Take corporate cash. While the U.S. Supreme Court has decreed corporate dollars flooding politics are simply a version of free speech, democracies elsewhere would label the justices' ruling bizarre. In Europe bans on corporate cash are widespread; the Brits and New Zealanders also have sharp limits on what companies can give. According to Amy, 77 percent of European countries provide free or subsidized access to the media for political parties. Add other rules such as statutory start-stop dates for campaigns. As the professor aptly concludes, when it comes to limiting the corrupting effects of money in politics, other democracies do it better.

Can the broadcast and cable business do more than piously bemoan the political environment while ignoring the cost and impact of their political advertising? According to David Oxenford, an attorney experienced in representing the media industry, the answer is yes. Under the federal Communications Act, broadcasters can't censor ads from legally qualified candidates or refuse to run them, unless the ad's contents violate a federal criminal statute.

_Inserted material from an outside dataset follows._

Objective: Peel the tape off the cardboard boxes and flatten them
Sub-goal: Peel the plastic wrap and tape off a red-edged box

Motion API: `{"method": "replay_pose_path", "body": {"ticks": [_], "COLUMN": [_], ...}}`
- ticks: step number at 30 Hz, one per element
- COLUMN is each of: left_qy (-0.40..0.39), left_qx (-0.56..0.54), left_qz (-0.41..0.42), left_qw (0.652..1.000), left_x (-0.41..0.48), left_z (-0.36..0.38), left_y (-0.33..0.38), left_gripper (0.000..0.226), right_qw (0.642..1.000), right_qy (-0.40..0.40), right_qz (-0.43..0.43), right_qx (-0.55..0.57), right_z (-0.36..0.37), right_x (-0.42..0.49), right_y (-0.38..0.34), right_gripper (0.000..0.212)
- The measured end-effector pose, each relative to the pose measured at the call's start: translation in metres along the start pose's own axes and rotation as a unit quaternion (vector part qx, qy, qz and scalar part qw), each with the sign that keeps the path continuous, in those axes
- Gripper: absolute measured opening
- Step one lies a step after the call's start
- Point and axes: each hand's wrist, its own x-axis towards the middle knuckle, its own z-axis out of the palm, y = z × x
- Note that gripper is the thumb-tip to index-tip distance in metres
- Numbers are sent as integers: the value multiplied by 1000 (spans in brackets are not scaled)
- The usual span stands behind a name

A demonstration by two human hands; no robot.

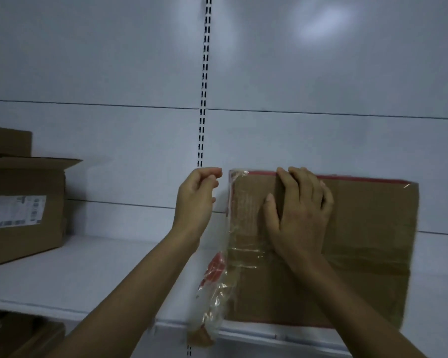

But Oxenford points out the prohibition doesn't apply to political action committees, companies or other groups whose oceans of campaign cash fatten the broadcast and cable coffers.

Open Secrets, a campaign spending watchdog, reports that the $322.5 million in advertising spending in 2022 by Super PACs, welfare (501c4) and trade associations, unions, parties and other groups is on track to leave their 2018 midterm totals in the dust. Not coincidentally, the vast majority of the content in ads purchased by these groups does the dirty work for their favorite candidates. In other words, the stations' owners clearly can do more about "the political environment" than cry crocodile tears.

Here is a simple step that would make it harder for PACs to hide under their rocks. Rather than accept the mumbled, unintelligible attributions and microsecond on-screen "reveals" of sponsors' names that now accompany their ads, why not create an industry standard that demands an intelligible, visual as well as spoken description of who is paying for the political spot?

A slowly enunciated "this ad was paid for by ..." along with a web or snail mail address visible long enough to be read and copied down admittedly isn't much. But the modest requirement for real, rather than sham transparency is a beginning. Assuming big media's executives can overcome their fear of irritating their cash cows, in 2022 it's also a good bet the herd will remain well within reach for milking.